Fenceline Watch policy director Shiv Srivastava, based in Texas, says: “Communities that are along the Gulf Coast, including my community, in Houston, are impacted by companies that are based in the EU.”
“For too long, the industry has controlled the narrative on petrochemical production — it’s been about the global supply chain. It needs to be about the international people chain that connects all of us — our stories, our families, our environment, our safety, and our livelihood.”
“On top of that, any focus on trying to clean up the industry has centred on GHG. But discussion about decarbonisation, without talking about detoxification, is deception. To truly tackle the climate crisis and protect human health, we must confront the toxic chemicals at the heart of petrochemical production.”
Climate and health impacts predicted
The new reports, commissioned as evidence for the legal case, suggest that the potential global climate and health impacts of the plant have been “gravely underestimated,” and claim Ineos’ annual carbon emissions assessment fails to calculate full lifecycle emissions.
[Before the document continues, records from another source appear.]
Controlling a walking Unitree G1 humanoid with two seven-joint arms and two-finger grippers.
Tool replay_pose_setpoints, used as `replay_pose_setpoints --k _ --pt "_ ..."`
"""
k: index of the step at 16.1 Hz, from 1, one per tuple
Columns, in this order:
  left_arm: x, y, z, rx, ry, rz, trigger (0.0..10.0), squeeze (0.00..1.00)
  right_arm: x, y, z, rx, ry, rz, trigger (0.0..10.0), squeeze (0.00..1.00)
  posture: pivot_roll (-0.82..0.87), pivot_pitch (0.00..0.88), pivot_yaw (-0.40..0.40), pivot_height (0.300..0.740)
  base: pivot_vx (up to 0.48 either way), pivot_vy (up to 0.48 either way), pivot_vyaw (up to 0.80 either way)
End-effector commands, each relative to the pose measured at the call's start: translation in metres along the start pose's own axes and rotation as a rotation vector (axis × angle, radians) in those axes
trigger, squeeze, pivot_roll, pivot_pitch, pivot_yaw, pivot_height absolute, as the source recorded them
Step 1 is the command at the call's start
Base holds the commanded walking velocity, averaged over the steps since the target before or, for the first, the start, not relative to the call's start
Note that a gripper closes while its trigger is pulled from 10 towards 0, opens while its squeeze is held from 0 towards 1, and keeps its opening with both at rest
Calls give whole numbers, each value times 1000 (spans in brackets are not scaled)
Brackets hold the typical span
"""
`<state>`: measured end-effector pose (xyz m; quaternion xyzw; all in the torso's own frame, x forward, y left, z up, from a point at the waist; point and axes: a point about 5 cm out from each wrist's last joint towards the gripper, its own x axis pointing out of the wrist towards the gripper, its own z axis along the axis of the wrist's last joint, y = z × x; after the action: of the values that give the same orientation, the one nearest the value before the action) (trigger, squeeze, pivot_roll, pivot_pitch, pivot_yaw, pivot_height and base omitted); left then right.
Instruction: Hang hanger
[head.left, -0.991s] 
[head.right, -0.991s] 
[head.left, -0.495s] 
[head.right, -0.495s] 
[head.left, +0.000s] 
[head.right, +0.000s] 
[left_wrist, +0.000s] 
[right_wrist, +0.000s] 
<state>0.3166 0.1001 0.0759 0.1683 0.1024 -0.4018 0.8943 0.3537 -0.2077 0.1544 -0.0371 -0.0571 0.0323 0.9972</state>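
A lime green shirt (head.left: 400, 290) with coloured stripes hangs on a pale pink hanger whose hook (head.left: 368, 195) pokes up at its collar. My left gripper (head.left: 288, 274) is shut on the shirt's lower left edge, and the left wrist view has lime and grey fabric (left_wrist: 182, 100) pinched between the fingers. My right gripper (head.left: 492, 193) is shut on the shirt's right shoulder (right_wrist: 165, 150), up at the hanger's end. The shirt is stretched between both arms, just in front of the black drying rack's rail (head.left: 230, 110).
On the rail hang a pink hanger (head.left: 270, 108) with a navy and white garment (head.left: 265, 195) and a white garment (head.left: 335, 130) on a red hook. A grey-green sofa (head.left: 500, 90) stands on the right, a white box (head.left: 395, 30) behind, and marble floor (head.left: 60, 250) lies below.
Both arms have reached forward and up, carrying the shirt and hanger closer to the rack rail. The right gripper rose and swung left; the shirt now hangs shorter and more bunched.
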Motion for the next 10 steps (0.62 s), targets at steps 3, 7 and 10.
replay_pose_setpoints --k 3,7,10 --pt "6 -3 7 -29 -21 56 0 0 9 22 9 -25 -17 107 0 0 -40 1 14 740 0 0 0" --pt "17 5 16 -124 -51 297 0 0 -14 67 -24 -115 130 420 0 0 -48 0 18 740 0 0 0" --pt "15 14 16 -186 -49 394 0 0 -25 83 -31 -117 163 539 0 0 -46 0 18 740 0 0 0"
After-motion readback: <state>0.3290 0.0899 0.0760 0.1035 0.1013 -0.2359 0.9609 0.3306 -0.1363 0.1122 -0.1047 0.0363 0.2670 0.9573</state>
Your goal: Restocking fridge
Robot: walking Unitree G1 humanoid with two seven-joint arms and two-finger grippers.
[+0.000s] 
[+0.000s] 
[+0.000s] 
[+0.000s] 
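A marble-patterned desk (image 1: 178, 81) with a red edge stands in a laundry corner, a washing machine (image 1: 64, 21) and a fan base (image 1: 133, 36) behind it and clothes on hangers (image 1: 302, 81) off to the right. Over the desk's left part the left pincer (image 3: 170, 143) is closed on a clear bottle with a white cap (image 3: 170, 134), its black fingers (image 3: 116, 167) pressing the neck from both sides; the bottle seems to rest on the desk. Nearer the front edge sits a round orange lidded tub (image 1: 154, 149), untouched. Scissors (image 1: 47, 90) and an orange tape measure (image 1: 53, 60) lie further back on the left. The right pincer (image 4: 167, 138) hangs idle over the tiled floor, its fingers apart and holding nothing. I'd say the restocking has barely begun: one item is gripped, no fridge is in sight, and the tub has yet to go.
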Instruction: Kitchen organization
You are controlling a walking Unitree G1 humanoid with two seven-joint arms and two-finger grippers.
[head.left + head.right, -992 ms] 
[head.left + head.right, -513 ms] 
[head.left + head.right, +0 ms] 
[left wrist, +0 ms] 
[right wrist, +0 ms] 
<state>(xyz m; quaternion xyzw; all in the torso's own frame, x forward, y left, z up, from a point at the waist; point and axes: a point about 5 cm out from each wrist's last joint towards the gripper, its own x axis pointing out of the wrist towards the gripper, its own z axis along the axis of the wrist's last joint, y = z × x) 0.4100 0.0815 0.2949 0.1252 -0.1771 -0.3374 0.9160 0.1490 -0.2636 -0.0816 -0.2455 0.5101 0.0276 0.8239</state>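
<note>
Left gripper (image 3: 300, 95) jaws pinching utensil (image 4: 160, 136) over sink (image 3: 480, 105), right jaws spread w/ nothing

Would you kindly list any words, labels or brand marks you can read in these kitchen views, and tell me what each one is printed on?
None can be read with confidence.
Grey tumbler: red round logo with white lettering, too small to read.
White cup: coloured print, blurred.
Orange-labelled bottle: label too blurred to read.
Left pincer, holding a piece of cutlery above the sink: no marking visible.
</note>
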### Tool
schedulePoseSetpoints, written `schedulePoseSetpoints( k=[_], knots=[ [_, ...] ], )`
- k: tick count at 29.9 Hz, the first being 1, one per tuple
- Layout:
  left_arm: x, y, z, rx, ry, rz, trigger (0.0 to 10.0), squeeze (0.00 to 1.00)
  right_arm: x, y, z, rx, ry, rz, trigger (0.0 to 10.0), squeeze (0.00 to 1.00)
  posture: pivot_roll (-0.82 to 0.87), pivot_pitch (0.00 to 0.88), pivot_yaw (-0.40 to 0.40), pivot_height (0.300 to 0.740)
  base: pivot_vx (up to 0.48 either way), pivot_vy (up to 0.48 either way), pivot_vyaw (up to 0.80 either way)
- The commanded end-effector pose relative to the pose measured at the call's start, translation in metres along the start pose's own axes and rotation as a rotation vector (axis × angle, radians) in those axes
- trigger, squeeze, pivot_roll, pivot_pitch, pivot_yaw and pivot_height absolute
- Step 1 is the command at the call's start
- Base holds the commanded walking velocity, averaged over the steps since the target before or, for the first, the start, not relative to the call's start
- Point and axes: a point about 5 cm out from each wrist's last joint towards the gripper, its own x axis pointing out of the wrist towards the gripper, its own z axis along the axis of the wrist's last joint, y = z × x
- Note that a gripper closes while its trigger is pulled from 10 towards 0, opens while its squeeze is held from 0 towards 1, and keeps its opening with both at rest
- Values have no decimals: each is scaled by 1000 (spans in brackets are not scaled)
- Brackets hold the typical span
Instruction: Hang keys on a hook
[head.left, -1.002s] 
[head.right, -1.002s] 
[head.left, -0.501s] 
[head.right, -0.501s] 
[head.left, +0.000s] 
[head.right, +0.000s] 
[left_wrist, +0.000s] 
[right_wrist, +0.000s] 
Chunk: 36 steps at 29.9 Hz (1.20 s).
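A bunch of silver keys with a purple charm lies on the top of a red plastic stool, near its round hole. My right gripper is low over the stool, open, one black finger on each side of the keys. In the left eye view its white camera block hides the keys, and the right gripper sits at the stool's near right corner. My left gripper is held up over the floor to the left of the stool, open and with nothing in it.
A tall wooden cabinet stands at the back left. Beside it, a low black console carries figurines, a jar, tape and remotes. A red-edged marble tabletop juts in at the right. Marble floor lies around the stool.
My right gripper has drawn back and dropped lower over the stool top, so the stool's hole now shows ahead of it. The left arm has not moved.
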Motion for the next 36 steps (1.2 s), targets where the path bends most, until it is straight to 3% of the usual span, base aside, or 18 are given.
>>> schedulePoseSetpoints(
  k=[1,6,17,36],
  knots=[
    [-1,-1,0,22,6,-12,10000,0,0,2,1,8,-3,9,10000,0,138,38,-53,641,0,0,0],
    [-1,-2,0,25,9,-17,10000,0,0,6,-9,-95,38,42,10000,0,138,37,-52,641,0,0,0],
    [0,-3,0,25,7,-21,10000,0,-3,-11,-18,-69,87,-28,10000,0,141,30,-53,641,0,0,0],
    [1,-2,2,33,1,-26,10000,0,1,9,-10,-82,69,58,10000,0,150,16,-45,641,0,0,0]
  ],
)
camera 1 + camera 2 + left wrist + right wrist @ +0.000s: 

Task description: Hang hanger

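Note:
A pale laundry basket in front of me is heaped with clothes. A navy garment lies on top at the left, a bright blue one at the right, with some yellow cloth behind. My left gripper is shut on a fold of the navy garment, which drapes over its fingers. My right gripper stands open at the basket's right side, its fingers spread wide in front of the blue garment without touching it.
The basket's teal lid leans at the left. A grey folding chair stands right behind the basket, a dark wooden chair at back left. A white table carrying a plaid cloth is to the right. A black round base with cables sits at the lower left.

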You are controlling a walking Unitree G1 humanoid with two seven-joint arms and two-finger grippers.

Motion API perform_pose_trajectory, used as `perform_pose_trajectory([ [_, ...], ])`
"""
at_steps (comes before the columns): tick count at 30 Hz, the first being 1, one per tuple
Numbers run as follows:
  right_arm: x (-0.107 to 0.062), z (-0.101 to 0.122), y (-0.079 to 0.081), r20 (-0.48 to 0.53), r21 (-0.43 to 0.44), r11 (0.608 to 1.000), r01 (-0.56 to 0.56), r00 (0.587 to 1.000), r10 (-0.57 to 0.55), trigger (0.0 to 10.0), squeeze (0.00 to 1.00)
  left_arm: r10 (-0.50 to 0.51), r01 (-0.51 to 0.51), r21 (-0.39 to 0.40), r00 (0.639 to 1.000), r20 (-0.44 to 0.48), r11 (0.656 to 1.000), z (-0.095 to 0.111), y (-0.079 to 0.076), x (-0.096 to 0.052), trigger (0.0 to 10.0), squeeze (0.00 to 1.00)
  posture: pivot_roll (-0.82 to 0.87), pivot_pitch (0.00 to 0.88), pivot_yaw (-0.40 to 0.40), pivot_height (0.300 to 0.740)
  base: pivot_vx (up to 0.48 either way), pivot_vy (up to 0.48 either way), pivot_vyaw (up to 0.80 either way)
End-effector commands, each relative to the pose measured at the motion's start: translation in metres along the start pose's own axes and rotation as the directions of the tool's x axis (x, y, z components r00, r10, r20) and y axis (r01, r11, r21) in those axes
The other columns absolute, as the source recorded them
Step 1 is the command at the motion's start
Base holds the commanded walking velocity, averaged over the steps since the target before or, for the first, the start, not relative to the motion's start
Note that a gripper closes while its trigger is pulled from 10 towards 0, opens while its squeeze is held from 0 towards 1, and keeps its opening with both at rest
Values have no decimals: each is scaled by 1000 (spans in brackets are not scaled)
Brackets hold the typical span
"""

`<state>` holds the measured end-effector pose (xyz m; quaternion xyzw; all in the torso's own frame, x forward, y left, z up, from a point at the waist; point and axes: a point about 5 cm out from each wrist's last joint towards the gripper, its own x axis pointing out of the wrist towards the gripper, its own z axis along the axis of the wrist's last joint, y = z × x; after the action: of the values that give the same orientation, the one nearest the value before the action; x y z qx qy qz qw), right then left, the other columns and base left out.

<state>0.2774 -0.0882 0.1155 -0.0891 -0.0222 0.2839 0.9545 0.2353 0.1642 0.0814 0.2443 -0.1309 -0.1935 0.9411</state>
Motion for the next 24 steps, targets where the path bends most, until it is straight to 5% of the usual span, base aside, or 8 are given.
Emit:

“Conservative estimates from an emissions study by Data Desk estimate that the full supply chain emissions footprint of Project One could reach 3.8 million metric tons of carbon emissions each year — the same as the annual emissions of the Democratic Republic of the Congo, and around five times higher than detailed in the EIA,” according to the reports.
The reports further estimate the overall regional air pollution impact of Project One, once operational, at 410 deaths attributable to emissions of toxic particles.
Other projected impacts include over 100 new cases of asthma in children and hospitalizations for respiratory and cardiovascular complaints.
Producing “in Europe, for Europe”
Project One promises to bring economic uplift to Europe’s crippling industry. Ineos recently shut down two of its production units in Germany, warning of “industrial suicide” as competitors in the US and China benefit from cheap energy, and European producers are being priced out by their own policies and absence of tariff protection.
“Europe cannot claim to lead on climate while driving its own manufacturing abroad and importing emissions from elsewhere,” says Meert.
“Ineos wants to produce in Europe, for Europe. We remain fully committed to delivering this project — the cleanest, most energy-efficient steam cracker in Europe, with carbon emissions less than half those of even the most efficient existing plants.”